'N. Korea disablement to begin Monday'

Report marks the biggest step Pyonyang has taken thus far to scale back its atomic program.

n korea newspaper (photo credit: AP)
n korea newspaper
(photo credit: AP)
A team of US experts will begin disabling North Korea's nuclear facilities on Monday, a news report said Saturday, marking the biggest step the communist country has ever taken to scale back its atomic program. Top US envoy Christopher Hill said the team would travel Sunday to North Korea's main nuclear complex at Yongbyon, north of the capital, Pyongyang, Kyodo News agency reported. Hill said the group, which arrived in Pyongyang on Thursday, would then start disabling the country's sole functioning reactor there and two other facilities on Monday.
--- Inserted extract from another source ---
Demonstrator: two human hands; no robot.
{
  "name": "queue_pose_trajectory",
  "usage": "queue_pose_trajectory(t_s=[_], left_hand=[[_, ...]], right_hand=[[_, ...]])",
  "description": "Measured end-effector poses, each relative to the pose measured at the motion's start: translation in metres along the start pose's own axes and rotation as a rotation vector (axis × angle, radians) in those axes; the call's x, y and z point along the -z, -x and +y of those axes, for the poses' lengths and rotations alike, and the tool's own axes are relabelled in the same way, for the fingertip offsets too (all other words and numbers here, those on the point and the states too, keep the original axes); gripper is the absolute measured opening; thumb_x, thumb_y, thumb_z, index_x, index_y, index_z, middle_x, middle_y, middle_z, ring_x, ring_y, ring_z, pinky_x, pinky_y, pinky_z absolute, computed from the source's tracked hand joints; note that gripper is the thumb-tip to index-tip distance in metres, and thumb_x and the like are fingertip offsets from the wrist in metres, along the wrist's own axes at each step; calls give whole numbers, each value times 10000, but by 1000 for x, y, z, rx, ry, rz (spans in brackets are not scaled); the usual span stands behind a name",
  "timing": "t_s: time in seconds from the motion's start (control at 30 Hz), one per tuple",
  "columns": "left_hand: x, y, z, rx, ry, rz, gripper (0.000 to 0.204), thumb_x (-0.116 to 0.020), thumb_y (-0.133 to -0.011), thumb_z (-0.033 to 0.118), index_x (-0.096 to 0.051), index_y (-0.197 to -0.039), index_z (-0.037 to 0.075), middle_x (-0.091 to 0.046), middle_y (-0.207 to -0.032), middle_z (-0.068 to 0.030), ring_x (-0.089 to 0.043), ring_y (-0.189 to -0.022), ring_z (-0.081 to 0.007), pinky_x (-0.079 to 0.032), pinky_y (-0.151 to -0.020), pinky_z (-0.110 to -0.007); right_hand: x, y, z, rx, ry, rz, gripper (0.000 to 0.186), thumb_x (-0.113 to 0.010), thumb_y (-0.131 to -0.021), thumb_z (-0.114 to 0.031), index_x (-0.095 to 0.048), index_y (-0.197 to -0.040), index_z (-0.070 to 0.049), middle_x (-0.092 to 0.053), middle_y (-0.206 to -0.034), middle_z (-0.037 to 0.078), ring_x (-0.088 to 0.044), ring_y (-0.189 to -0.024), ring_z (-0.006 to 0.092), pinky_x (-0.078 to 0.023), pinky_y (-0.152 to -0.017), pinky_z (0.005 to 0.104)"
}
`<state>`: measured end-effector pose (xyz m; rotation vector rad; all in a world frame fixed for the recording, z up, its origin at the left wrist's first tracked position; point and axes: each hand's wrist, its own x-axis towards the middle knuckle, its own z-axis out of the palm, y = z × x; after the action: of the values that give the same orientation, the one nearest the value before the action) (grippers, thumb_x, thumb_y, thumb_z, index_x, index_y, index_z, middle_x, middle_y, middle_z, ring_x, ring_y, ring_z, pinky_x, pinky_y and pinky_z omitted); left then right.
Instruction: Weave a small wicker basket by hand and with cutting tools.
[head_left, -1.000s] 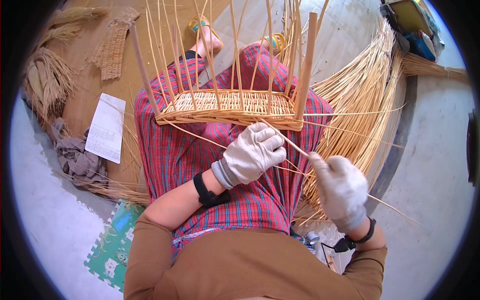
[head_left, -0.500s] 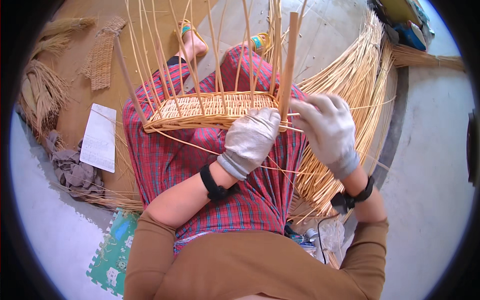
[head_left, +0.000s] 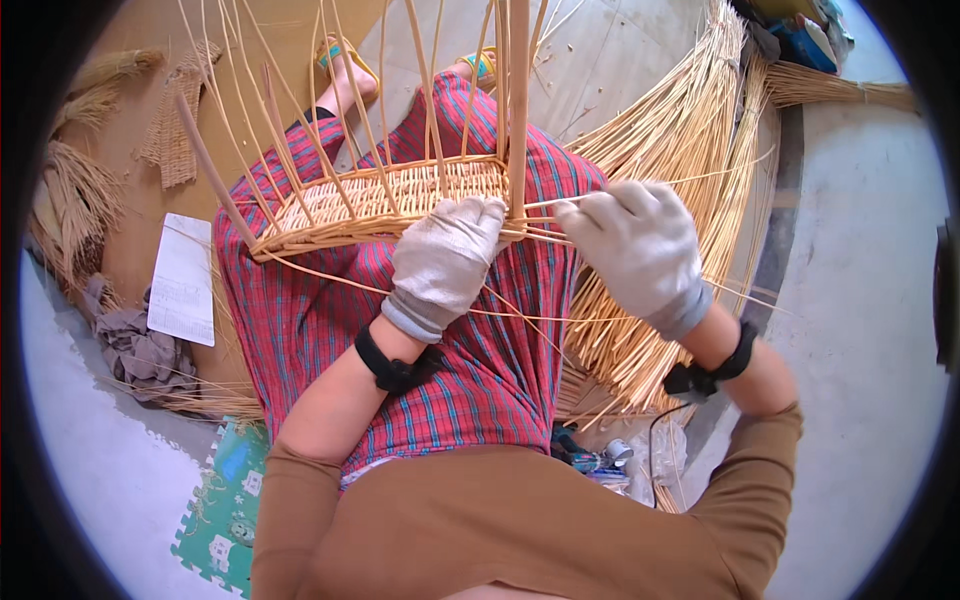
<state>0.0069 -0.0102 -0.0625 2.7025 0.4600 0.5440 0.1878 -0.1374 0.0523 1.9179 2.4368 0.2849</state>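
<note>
A half-woven wicker basket (head_left: 385,190) rests across my lap, its base a pale weave and its low wall built of bent willow rods. Thin stakes and thicker corner posts (head_left: 517,110) rise from its edge. My left hand (head_left: 440,255), in a whitish work glove, is closed over the near rim close to the right corner. My right hand (head_left: 640,250), gloved too, has its fingers curled round a willow rod (head_left: 548,203) that runs out from that corner. Other loose rod ends stick out just below it. The fingertips of the left hand are partly hidden.
A large bundle of willow rods (head_left: 650,150) lies on the floor at the right. To the left are a flat woven panel (head_left: 178,135), a white sheet (head_left: 183,280), a grey cloth (head_left: 145,345) and more fibre bundles (head_left: 85,210). A green foam mat (head_left: 225,500) lies near left.
The whole scene has shifted left in view. My right hand has drawn away from the corner post and closed round a rod; my left hand stays on the rim.
</note>
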Motion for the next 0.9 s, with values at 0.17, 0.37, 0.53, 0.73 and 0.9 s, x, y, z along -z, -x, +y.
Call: queue_pose_trajectory(t_s=[0.17, 0.37, 0.53, 0.73, 0.9], left_hand=[[6, -3, 6, 11, 29, -72, 389, -802, -825, 275, -704, -1142, 75, -697, -976, -67, -690, -890, -263, -564, -770, -386], [24, -29, 12, 539, 1065, -262, 682, -750, -826, -18, -526, -1465, 55, -648, -1224, -120, -663, -1112, -236, -552, -930, -371], [25, -39, -5, 397, 1024, -518, 554, -730, -838, -83, -529, -1349, -8, -633, -1206, -97, -627, -1151, -200, -491, -1056, -326], [18, -34, -6, 312, 1177, -458, 449, -706, -894, -115, -549, -1299, -4, -632, -1129, -75, -614, -1121, -157, -498, -1044, -325], [30, -31, -2, 340, 1241, -481, 459, -682, -908, -128, -530, -1321, 3, -610, -1139, -65, -611, -1094, -149, -514, -1023, -330]], right_hand=[[-20, 38, -27, -298, -37, 146, 387, -710, -814, -176, -710, -1199, -126, -639, -1034, -3, -634, -1016, 192, -525, -820, 352], [-26, 36, -15, -182, -84, 150, 379, -728, -806, -155, -754, -1184, -151, -678, -1058, -9, -667, -969, 172, -523, -732, 368], [-20, 31, -14, -444, -473, 65, 236, -791, -853, -164, -787, -1079, -96, -702, -838, 56, -698, -768, 210, -547, -685, 372], [-56, 39, 12, -852, -1004, -196, 235, -834, -822, -307, -759, -921, -107, -696, -852, 91, -716, -816, 262, -564, -750, 374], [-31, 41, 15, -707, -754, -153, 364, -865, -775, -382, -672, -919, -110, -654, -859, 60, -682, -807, 290, -546, -720, 415]])
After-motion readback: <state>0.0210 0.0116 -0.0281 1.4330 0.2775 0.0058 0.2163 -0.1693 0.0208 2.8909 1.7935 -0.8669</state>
The North already shut down the reactor in July, and promised to disable it by year's end in exchange for energy aid and political concessions from other members of talks on its nuclear program: the US, China, Japan, South Korea and Russia. Disabling the reactor would mark a milestone in efforts to convince the North to scale back its nuclear program. The country conducted its first-ever nuclear test in October of last year. The North could still restart the reactor even after disablement, though Hill has said that process would take at least a year. The US and other countries in the nuclear talks demand that Pyongyang completely dismantle its nuclear weapons program.